## [Work instruction]
All that should come back is the lines of the data below from the one containing "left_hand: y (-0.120" to the one containing "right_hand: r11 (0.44", inclusive, exactly as they stand.

## [Record set]
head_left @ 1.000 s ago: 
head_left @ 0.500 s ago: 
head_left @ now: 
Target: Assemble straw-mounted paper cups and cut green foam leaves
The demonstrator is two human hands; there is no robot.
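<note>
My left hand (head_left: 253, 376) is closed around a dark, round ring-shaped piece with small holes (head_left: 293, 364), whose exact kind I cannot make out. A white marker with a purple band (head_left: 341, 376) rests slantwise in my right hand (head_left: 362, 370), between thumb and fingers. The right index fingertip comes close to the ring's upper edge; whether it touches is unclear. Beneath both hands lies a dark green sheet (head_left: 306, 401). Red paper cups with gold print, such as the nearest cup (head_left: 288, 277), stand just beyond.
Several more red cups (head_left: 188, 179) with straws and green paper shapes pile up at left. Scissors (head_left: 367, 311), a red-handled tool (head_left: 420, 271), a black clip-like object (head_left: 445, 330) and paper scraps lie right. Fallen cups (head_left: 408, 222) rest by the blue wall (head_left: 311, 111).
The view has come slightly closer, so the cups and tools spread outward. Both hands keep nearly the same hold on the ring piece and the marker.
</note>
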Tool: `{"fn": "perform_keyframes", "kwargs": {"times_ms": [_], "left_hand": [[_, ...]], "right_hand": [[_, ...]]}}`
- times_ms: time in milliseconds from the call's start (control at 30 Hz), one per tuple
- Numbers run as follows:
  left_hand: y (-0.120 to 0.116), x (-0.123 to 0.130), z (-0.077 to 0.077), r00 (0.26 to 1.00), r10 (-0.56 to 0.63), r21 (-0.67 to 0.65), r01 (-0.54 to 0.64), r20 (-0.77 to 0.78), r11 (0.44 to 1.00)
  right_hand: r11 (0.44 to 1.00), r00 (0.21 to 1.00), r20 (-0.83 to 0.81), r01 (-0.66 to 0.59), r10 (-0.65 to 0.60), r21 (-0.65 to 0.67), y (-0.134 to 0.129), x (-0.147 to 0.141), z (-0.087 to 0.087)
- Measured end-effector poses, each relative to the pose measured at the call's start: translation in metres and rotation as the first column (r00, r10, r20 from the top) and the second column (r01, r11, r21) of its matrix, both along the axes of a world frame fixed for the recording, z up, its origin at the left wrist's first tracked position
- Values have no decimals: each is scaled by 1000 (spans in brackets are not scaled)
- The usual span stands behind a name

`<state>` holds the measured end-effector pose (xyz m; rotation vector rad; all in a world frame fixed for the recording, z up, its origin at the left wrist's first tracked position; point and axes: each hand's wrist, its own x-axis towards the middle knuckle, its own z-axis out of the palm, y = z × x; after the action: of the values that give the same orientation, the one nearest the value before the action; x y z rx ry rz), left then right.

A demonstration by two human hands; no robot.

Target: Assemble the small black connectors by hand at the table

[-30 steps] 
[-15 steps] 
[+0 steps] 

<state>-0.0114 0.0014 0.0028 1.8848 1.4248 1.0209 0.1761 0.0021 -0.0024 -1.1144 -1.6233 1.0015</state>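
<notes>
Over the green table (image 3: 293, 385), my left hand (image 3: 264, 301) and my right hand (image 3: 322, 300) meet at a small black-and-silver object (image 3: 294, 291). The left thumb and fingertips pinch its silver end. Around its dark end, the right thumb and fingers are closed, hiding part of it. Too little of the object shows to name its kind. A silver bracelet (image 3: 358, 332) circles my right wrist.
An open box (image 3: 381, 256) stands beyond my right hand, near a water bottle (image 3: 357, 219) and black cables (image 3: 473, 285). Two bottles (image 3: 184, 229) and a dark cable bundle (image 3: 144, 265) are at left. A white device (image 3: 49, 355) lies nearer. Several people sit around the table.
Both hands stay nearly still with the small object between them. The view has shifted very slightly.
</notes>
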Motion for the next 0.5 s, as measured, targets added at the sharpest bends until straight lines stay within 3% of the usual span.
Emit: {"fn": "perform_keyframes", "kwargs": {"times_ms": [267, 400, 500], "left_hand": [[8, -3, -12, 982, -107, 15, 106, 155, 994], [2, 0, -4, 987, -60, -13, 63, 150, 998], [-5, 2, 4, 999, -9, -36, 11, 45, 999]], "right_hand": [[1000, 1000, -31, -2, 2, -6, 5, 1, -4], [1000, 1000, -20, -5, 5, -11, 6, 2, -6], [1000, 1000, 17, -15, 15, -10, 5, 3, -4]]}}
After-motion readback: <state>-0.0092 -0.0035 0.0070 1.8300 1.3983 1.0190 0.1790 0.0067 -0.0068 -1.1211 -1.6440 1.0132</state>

## [Result for this exercise]
  left_hand: y (-0.120 to 0.116), x (-0.123 to 0.130), z (-0.077 to 0.077), r00 (0.26 to 1.00), r10 (-0.56 to 0.63), r21 (-0.67 to 0.65), r01 (-0.54 to 0.64), r20 (-0.77 to 0.78), r11 (0.44 to 1.00)
  right_hand: r11 (0.44 to 1.00), r00 (0.21 to 1.00), r20 (-0.83 to 0.81), r01 (-0.66 to 0.59), r10 (-0.65 to 0.60), r21 (-0.65 to 0.67), y (-0.134 to 0.129), x (-0.147 to 0.141), z (-0.087 to 0.087)

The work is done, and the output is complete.